A Comissão de Constituição e Justiça (CCJ) da Câmara dos Deputados deu aval na última quarta-feira (22) para as duas propostas de emenda à Constituição (PECs) que podem acabar com a escala de seis dias de trabalho por um de descanso (6×1) no Brasil. O avanço, porém, é apenas inicial: os textos ainda precisam passar por uma longa tramitação antes de virar regra.

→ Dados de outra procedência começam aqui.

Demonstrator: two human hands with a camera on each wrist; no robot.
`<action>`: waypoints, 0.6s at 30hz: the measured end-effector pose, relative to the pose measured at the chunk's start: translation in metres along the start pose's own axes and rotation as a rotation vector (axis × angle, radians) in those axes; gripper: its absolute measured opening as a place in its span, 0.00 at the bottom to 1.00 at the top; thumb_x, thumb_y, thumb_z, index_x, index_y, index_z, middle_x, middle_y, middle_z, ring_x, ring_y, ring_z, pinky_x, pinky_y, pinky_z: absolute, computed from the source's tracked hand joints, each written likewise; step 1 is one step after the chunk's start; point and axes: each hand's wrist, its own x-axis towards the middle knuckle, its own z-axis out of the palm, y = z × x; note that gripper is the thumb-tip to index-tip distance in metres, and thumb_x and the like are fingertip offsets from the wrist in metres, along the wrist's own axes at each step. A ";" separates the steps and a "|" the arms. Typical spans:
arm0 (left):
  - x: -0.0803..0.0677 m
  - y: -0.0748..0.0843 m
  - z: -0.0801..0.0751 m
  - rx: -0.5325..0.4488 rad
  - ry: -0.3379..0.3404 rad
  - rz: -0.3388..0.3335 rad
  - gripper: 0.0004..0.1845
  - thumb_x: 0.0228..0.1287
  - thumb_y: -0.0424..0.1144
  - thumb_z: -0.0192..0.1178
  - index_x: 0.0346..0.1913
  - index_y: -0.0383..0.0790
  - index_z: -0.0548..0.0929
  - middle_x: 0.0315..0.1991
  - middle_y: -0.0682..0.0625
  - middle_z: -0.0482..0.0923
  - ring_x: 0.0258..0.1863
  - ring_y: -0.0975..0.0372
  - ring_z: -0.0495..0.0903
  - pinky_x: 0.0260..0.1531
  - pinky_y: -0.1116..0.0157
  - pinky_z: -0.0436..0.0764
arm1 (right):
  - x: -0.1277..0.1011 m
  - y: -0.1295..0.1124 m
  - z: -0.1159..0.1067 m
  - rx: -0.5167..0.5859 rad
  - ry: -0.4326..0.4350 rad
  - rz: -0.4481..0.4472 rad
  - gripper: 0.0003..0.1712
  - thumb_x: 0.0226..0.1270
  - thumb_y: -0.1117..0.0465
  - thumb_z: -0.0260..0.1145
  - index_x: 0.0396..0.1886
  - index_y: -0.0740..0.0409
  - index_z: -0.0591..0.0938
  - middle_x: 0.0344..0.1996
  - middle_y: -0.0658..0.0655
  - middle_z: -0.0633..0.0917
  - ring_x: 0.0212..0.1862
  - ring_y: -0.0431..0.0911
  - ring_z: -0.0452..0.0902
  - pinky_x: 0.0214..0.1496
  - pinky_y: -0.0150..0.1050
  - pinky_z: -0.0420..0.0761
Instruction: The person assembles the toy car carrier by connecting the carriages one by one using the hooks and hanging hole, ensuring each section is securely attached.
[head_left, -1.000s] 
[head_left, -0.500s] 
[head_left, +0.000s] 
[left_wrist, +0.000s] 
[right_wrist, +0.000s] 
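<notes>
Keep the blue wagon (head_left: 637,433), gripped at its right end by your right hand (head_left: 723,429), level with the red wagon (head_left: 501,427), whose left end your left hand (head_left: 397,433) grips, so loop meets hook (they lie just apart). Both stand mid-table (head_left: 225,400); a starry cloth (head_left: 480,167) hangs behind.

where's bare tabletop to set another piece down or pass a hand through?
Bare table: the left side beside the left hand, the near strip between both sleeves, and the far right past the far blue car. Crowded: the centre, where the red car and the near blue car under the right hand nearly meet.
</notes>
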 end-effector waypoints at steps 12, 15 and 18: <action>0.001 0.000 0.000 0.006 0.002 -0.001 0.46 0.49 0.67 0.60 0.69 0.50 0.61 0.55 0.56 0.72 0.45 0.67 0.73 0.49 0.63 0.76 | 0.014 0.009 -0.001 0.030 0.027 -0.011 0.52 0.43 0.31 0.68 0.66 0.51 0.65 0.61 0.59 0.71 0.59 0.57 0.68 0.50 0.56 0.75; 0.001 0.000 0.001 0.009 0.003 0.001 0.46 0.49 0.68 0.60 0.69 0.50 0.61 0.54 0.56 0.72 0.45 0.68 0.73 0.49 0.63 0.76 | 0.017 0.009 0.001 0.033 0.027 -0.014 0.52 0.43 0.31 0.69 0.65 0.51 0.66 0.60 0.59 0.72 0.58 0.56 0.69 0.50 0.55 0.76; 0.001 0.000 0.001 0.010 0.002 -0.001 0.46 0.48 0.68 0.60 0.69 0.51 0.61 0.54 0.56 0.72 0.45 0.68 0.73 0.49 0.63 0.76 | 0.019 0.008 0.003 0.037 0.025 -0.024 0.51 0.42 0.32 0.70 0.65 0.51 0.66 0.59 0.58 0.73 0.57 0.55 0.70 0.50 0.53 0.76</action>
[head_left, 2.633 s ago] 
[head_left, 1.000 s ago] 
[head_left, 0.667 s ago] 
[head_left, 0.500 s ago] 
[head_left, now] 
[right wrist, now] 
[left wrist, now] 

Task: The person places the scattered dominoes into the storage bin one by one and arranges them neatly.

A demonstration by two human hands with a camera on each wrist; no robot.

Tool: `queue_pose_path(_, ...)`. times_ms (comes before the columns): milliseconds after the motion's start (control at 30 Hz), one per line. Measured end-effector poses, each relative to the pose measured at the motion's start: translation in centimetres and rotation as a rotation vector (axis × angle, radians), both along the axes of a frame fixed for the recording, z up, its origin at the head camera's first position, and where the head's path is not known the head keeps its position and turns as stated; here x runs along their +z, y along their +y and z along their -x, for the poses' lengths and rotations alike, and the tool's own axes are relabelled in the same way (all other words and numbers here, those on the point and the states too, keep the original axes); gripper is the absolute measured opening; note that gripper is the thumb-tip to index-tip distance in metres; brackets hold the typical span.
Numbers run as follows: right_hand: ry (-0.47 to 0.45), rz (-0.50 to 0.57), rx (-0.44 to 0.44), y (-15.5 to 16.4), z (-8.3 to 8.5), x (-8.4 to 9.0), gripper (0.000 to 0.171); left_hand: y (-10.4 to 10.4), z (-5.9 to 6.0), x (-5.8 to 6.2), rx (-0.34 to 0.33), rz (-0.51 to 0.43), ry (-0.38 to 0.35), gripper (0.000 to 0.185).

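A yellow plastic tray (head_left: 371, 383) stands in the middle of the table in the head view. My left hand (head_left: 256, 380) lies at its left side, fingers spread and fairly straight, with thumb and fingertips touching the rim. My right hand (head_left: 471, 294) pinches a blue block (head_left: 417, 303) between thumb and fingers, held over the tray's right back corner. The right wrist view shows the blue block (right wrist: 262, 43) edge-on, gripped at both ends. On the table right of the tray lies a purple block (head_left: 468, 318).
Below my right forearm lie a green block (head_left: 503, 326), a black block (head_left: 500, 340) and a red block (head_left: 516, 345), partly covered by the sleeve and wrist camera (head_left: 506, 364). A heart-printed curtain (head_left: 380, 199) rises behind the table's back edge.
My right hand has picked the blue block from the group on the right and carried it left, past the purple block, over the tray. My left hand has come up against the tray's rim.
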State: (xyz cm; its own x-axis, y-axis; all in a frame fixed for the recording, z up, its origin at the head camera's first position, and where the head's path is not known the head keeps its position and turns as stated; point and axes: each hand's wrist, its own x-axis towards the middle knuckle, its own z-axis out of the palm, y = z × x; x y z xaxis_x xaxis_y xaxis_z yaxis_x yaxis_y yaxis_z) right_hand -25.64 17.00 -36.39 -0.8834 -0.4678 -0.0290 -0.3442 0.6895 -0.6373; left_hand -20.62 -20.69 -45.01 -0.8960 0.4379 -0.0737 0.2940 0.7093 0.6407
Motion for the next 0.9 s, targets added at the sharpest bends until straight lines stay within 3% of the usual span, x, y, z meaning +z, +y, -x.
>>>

Nesta fase, os deputados analisaram apenas se as propostas respeitam a Constituição – não o conteúdo das mudanças. O mérito será discutido agora em uma comissão especial, próxima etapa do processo.
O que acontece agora
Com o aval da CCJ, será criada uma comissão especial para analisar o tema. Esse colegiado poderá alterar os textos, unificar as propostas e realizar audiências públicas com especialistas, empresários e trabalhadores.
Depois disso, a proposta segue para o plenário da Câmara, onde precisa de pelo menos 308 votos favoráveis, em dois turnos de votação. Se for aprovada, ainda terá de passar pelo Senado, também em dois turnos, antes de ser promulgada.
Na quarta-feira, após a aprovação dos textos na comissão, o presidente da Câmara, Hugo Motta (Republicanos-PB) reiterou o desejo de que a proposta possa ser aprovada até maio – mesmo esforço que vem sendo feito pelo governo do presidente Luiz Inácio Lula da Silva (PT), que também encampou apoio ao projeto no Congresso.
O que dizem as propostas
Atualmente, a Constituição limita a jornada a 44 horas semanais. As duas PECs em discussão propõem reduzir esse teto:
PEC 221/2019 (Reginaldo Lopes, PT-MG)
Prevê a redução gradual da jornada semanal de 44 para 36 horas ao longo de dez anos.
PEC 8/2025 (Erika Hilton, Psol-SP)
Propõe uma jornada de quatro dias de trabalho por semana, também limitada a 36 horas.
As duas propostas ganharam impulso com o movimento “Vida Além do Trabalho”, que defende o fim da escala 6×1 como forma de melhorar a qualidade de vida dos trabalhadores.